Write the listing out again word for word, excluding any pictures.

+++ Given data

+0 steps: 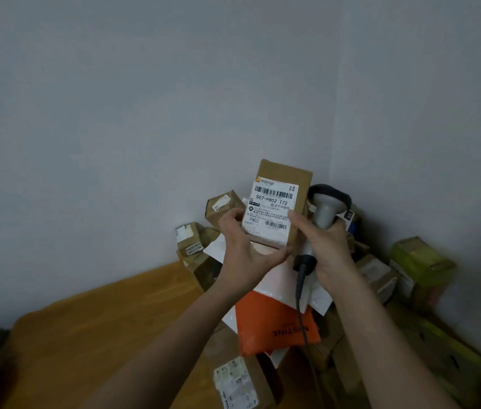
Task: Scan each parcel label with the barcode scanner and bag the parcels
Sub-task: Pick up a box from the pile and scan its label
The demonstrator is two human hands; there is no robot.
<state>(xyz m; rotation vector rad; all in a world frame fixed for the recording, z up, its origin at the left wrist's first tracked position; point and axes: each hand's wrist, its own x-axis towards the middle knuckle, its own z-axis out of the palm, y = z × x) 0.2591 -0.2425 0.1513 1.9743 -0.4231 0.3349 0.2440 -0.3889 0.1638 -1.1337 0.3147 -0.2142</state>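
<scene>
A small cardboard parcel (283,184) is held upright in front of the wall, its white label (271,206) with barcodes facing me. My left hand (245,249) grips its lower left side and underside. My right hand (324,246) grips the grey handle of a barcode scanner (326,206), whose dark head rises just right of the parcel; that hand's thumb touches the label's right edge. The scanner's black cable (301,302) hangs down over the pile.
Below the hands lies a pile of parcels on a wooden table (91,335): an orange mailer bag (271,326), white bags (319,299), brown boxes (224,208) against the wall, a labelled box (239,382) near me, yellow-green boxes (419,261) at right.
</scene>
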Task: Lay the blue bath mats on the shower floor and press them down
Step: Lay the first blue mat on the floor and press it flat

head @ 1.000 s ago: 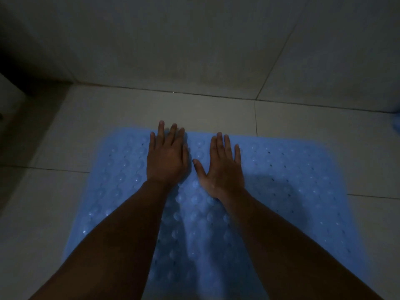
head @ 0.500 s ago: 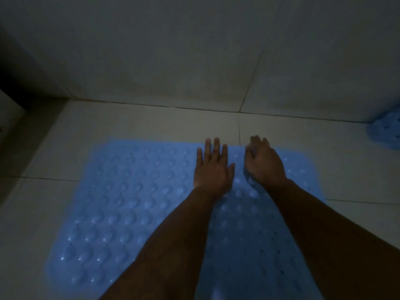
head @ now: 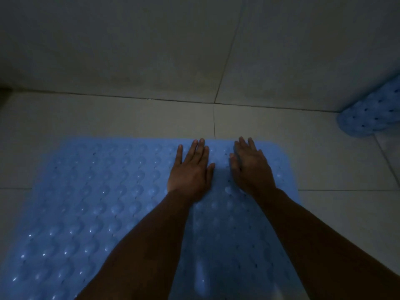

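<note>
Blue bath mat (head: 91, 198) lies flat on the tiled shower floor (head: 108, 118), its far edge near the wall (head: 129, 50). My left hand (head: 190, 172) and right hand (head: 251, 169) press its far right part, fingers straight, gripping nothing. A second blue mat (head: 372, 113) sits right of it, apart, against the wall.

— Where do your hands lie?
— Your left hand (head: 190, 172) and right hand (head: 252, 167) rest side by side on the mat (head: 86, 202), near its far edge.
— And the other mat (head: 372, 113)?
— Far right, on the floor (head: 108, 118) against the wall (head: 129, 44).
</note>
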Motion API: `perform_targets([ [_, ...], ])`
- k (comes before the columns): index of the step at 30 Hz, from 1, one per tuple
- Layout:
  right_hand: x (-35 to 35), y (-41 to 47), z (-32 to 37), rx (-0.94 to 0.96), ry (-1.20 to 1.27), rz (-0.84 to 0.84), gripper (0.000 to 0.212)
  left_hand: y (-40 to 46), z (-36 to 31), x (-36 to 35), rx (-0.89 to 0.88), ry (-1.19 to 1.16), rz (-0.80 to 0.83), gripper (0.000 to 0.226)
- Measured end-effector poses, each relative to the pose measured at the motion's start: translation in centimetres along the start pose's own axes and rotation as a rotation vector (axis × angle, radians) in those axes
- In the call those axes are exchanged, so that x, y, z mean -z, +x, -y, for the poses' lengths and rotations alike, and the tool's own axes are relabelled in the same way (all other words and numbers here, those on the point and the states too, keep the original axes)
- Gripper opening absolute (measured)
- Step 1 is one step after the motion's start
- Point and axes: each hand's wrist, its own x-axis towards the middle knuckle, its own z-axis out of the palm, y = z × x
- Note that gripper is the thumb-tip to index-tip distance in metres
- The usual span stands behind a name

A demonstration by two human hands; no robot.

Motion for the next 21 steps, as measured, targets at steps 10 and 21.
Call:
perform_targets([
  [10, -1.4, 1.7, 1.4, 0.107, -0.024, 0.22, 0.058, 1.3, 0.2, 2.5, 0.039, -0.121, 0.183, 0.066],
  [21, -5.6, -0.3, 2.4, 0.119, -0.212, -0.017, 0.078, -0.5, 1.9, 4.1, 0.151, -0.001, -0.034, 0.056],
])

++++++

→ **Exercise solution**:
+0 steps: 
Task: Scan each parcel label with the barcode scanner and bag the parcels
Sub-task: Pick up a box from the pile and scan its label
The demonstrator is two human hands; there is no robot.
<state>(xyz m; rotation vector rad; all in a world frame fixed for the recording, z up, its origin at the left wrist's first tracked position; point and axes: each hand's wrist, its own x-axis towards the middle knuckle, its own z-axis out of the palm, y = z × x) 0.2591 -0.2425 0.1513 1.9743 -0.4231 0.3349 0.2440 -0.3889 0.1638 -1.1337 0.3147 -0.2142</state>
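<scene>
A small cardboard parcel (283,184) is held upright in front of the wall, its white label (271,206) with barcodes facing me. My left hand (245,249) grips its lower left side and underside. My right hand (324,246) grips the grey handle of a barcode scanner (326,206), whose dark head rises just right of the parcel; that hand's thumb touches the label's right edge. The scanner's black cable (301,302) hangs down over the pile.
Below the hands lies a pile of parcels on a wooden table (91,335): an orange mailer bag (271,326), white bags (319,299), brown boxes (224,208) against the wall, a labelled box (239,382) near me, yellow-green boxes (419,261) at right.
</scene>
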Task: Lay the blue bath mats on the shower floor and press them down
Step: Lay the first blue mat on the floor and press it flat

head @ 1.000 s ago: 
head @ 0.500 s ago: 
head @ now: 

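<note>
Blue bath mat (head: 91, 198) lies flat on the tiled shower floor (head: 108, 118), its far edge near the wall (head: 129, 50). My left hand (head: 190, 172) and right hand (head: 251, 169) press its far right part, fingers straight, gripping nothing. A second blue mat (head: 372, 113) sits right of it, apart, against the wall.

— Where do your hands lie?
— Your left hand (head: 190, 172) and right hand (head: 252, 167) rest side by side on the mat (head: 86, 202), near its far edge.
— And the other mat (head: 372, 113)?
— Far right, on the floor (head: 108, 118) against the wall (head: 129, 44).
</note>
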Motion API: `perform_targets([ [_, ...], ])`
- k (comes before the columns): index of the step at 30 Hz, from 1, one per tuple
- Layout:
  right_hand: x (-35 to 35), y (-41 to 47), z (-32 to 37), rx (-0.94 to 0.96), ry (-1.20 to 1.27), rz (-0.84 to 0.84), gripper (0.000 to 0.212)
  left_hand: y (-40 to 46), z (-36 to 31), x (-36 to 35), rx (-0.89 to 0.88), ry (-1.19 to 1.16), rz (-0.80 to 0.83), gripper (0.000 to 0.226)
- Measured end-effector poses, each relative to the pose measured at the motion's start: translation in centimetres along the start pose's own axes and rotation as a rotation vector (axis × angle, radians) in those axes
- In the call those axes are exchanged, so that x, y, z mean -z, +x, -y, for the poses' lengths and rotations alike, and the tool's own axes are relabelled in the same way (all other words and numbers here, those on the point and the states too, keep the original axes)
- Gripper opening absolute (measured)
- Step 1 is one step after the motion's start
- Point and axes: each hand's wrist, its own x-axis towards the middle knuckle, its own z-axis out of the palm, y = z × x
- Note that gripper is the thumb-tip to index-tip distance in metres
- The usual span stands behind a name

A demonstration by two human hands; no robot.

Motion for the next 21 steps, as measured, targets at steps 10 and 21.
Call:
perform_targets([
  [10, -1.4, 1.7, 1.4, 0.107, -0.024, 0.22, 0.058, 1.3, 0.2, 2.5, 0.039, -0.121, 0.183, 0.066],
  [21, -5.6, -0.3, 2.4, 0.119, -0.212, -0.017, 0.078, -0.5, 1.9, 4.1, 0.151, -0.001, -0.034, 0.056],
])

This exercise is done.